In the safety population, the median age was 63 years (range, 25-82), and 41% were at least 65 years of age. Most of the patients were male (86%), White (86%), had metastatic disease (86%), and an ECOG performance status of 1 (83%).
Twenty-five percent of patients experienced serious toxicities, the most common of which included pneumonia, anemia, and neutropenia. Fatal reactions were reported in 6% of patients who received cemiplimab plus chemotherapy and these reactions included death not otherwise specified (2.9%), sudden death (1.0%), acute hepatitis (0.3%), acute respiratory distress syndrome (0.3%), mesenteric artery thrombosis (0.3%), pneumonia (0.3%), pneumonitis (0.3%), and pulmonary hemorrhage (0.3%).

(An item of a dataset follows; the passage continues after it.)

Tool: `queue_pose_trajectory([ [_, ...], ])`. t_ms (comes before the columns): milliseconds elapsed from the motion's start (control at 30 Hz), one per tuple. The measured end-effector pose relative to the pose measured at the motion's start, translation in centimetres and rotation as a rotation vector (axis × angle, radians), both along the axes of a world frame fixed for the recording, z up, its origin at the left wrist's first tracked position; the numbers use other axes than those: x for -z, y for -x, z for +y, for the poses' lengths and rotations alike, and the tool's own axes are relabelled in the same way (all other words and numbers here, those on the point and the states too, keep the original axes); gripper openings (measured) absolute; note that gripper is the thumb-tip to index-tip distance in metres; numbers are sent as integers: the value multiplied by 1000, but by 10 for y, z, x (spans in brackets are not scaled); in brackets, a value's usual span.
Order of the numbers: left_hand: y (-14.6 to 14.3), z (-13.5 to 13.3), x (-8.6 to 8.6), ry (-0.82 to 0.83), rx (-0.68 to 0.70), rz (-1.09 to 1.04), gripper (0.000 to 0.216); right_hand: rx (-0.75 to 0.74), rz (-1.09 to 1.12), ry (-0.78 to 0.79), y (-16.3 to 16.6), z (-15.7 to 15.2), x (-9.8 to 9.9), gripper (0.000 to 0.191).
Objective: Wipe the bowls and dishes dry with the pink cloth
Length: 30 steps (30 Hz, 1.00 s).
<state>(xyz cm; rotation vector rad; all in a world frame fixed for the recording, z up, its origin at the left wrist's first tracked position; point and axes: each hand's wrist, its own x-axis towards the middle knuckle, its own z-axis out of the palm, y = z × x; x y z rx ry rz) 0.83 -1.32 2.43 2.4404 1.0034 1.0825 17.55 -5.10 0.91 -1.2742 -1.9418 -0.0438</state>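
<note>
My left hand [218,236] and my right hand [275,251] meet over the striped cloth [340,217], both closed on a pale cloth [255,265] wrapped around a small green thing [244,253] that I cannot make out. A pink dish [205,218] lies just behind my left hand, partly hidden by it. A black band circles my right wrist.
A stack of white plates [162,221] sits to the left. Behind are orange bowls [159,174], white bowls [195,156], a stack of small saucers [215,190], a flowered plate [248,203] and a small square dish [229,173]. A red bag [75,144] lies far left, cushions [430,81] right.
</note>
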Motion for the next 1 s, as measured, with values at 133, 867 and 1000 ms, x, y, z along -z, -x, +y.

The most common toxicities experienced by at least 15% of patients included alopecia, musculoskeletal pain, nausea, fatigue, peripheral neuropathy, and decreased appetite. The most common laboratory abnormalities that were grade 3 or 4 in severity comprised anemia, neutropenia, lymphopenia, leukopenia, hyponatremia, thrombocytopenia, hyperglycemia, hypophosphatemia, increased alanine aminotransferase (ALT), hypocalcemia, hyperkalemia, hypermagnesemia, hypokalemia, and increased creatinine.
Thirty-three percent of patients required a dose interruption of cemiplimab because of adverse effects. Reactions that required interruptions in at least 2% of participants included anemia, pneumonia, neutropenia, thrombocytopenia, fatigue, COVID-19 infection, and pyrexia.
Toxicities that led to permanent discontinuation of treatment in at least 2 patients included increased ALT and anemia.